At this time of year I often find myself snapping a leaf like this one, rain soaked and flattened into the pavement. It is the same sort of photograph, but of a different leaf faded eroded to form a different picture.
Almost by chance I find myself reading, in the King James version of the Bible, the Sermon on the Mount which begins in Chapter 5 of the Gospel according to St Matthew. I read it on my Kindle which makes it surprisingly more accessible than my old bible. So many of the verses are familiar from earlier reading, probably at school, perhaps later, but still a long time ago, that it seems that I am being prompted to recall what I already know by heart. I find myself surprised, though it is almost a platitude to say so, how many of the phrases ( even more than I thought) are now part of the English language.
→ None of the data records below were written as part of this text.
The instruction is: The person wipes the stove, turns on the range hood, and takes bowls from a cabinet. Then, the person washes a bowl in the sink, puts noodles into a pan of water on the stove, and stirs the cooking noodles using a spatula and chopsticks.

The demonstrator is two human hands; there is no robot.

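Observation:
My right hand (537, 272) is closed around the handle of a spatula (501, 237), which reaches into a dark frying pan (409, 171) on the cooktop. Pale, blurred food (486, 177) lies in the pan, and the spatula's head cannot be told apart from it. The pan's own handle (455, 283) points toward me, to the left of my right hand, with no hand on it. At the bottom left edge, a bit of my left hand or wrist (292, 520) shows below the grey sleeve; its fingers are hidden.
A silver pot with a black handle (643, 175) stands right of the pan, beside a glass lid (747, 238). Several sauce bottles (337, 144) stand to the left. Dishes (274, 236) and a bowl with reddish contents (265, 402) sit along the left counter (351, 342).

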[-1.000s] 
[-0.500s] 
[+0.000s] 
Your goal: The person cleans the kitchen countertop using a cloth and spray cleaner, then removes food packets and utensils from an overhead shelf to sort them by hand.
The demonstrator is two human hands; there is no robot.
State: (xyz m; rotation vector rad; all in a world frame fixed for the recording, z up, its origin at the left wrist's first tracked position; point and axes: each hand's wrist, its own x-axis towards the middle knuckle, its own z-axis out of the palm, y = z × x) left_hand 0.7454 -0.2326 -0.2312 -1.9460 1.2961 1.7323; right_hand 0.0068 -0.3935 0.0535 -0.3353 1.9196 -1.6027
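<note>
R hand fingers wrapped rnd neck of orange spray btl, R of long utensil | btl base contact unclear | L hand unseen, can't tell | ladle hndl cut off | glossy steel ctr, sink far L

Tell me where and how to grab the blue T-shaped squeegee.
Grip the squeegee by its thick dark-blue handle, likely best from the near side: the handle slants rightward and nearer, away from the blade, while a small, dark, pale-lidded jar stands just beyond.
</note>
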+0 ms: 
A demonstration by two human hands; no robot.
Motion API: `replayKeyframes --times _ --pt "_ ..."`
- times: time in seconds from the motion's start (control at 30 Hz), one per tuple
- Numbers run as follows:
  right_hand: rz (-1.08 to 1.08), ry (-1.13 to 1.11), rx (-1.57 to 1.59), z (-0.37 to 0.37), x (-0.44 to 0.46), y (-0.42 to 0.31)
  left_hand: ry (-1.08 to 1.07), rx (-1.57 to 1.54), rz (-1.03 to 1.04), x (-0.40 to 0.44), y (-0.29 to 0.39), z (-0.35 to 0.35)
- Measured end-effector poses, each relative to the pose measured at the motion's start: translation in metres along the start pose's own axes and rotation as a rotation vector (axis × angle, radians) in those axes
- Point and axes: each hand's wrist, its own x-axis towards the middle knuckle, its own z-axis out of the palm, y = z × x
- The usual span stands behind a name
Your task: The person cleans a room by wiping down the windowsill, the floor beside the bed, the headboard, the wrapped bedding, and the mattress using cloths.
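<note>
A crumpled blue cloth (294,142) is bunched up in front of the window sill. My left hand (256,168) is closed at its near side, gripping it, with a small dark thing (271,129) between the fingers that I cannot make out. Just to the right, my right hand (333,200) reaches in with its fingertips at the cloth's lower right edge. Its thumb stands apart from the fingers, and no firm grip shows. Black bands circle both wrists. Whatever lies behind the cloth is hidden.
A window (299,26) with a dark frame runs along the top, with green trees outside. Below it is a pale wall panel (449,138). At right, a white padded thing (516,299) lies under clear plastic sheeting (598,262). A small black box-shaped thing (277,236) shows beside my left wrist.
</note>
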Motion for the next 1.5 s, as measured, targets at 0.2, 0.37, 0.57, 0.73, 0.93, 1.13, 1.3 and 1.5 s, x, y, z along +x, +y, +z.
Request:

With the recent occupation of the area in front of St Paul's Cathedral in London by anti-capitalists confronting the bankers of the City of London, several clerics asked the question: which side would Jesus have been on? The answer is in The Sermon on the Mount. "Lay not up for yourselves treasures upon earth, where moth and dust doth corrupt and where thieves break through and steal".
This and what follows must be among the most often quoted and, at the same time, the most widely ignored pieces of advice in any religious doctrine. That may also be said for the earlier demand: "For I say unto you , Love your enemies, bless them curse you, do good to them that hate you, and pray for them that despitefully use you." Not much sign of that nowadays. Or ever.
A familiar sound on the brick pavements of Tunbridge Wells is the rattle of someone pulling over them an item of wheeled luggage on his or her way to the railway station. Only a few years ago you saw people staggering under the weight of one or two overloaded suitcases, and a heavy puffing sound resulting from the exertion. One thing at least is better than it used to be.